BEGIN

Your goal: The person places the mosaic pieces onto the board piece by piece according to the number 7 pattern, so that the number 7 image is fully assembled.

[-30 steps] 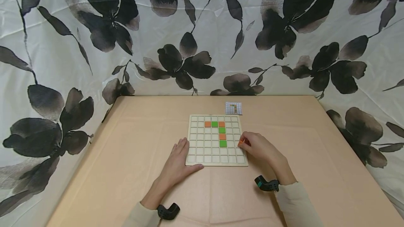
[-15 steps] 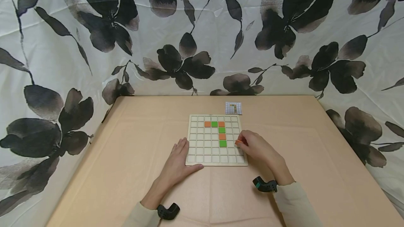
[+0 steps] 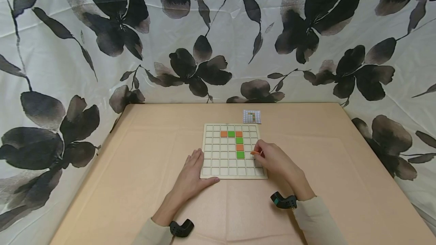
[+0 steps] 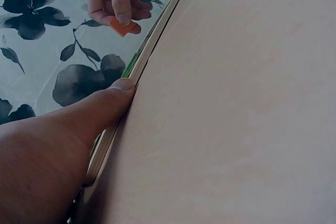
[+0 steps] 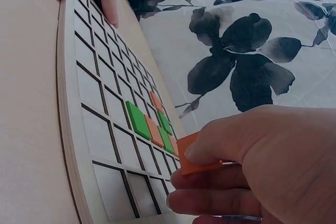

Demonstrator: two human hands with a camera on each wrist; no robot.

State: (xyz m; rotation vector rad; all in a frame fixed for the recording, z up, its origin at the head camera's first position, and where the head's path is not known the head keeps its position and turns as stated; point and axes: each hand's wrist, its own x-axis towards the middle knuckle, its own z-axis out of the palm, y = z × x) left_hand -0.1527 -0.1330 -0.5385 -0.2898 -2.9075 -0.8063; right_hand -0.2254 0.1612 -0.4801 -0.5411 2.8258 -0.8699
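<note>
A pale wooden grid board (image 3: 215, 164) lies on the table, with orange and green square tiles set in its cells. They form a short row near the far edge and a column running down from it, ending in a green tile (image 3: 240, 155). My left hand (image 3: 191, 177) rests at the board's near left corner, fingers along the left edge, thumb on the front rim. Between thumb and fingers my right hand (image 3: 279, 160) pinches a loose orange tile (image 5: 185, 163), tilted over the right side of the board. The left wrist view also shows this orange tile (image 4: 122, 28).
Behind the board lies a small printed card (image 3: 251, 117) with a grid pattern. The wooden table (image 3: 153, 131) ends at a floral cloth backdrop (image 3: 218, 48). Black bands (image 3: 181, 228) sit on both wrists.
My right hand has moved slightly left over the board with the orange tile, which has tipped flatter in view. The left hand and the placed tiles stay where they were.
</note>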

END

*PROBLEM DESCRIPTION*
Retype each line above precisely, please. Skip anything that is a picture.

*EXERCISE RESPONSE*
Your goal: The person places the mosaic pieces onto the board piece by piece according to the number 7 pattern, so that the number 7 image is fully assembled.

[-30 steps] 
[-15 steps] 
[+0 steps] 
[+0 steps] 
[+0 steps] 

Demonstrator: two human hands with a camera on each wrist; no robot.

State: (xyz m; rotation vector rad; all in a frame fixed for the recording, z up, its origin at the head camera's first position, and where the head's path is not known the head keeps its position and turns as stated; point and axes: each hand's wrist, its own x-axis towards the middle knuckle, its own z-axis out of the palm, y = z × x) left_hand -0.1527 -0.1330 -0.5385 -0.2898 -2.9075 -0.8063; right_hand -0.2254 0.1612 -0.4801 -0.5411 2.8258 -0.8699
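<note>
A pale wooden grid board (image 3: 215, 164) lies on the table, with orange and green square tiles set in its cells. They form a short row near the far edge and a column running down from it, ending in a green tile (image 3: 240, 155). My left hand (image 3: 191, 177) rests at the board's near left corner, fingers along the left edge, thumb on the front rim. Between thumb and fingers my right hand (image 3: 279, 160) pinches a loose orange tile (image 5: 185, 163), tilted over the right side of the board. The left wrist view also shows this orange tile (image 4: 122, 28).
Behind the board lies a small printed card (image 3: 251, 117) with a grid pattern. The wooden table (image 3: 153, 131) ends at a floral cloth backdrop (image 3: 218, 48). Black bands (image 3: 181, 228) sit on both wrists.
My right hand has moved slightly left over the board with the orange tile, which has tipped flatter in view. The left hand and the placed tiles stay where they were.
</note>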

The output shown is complete.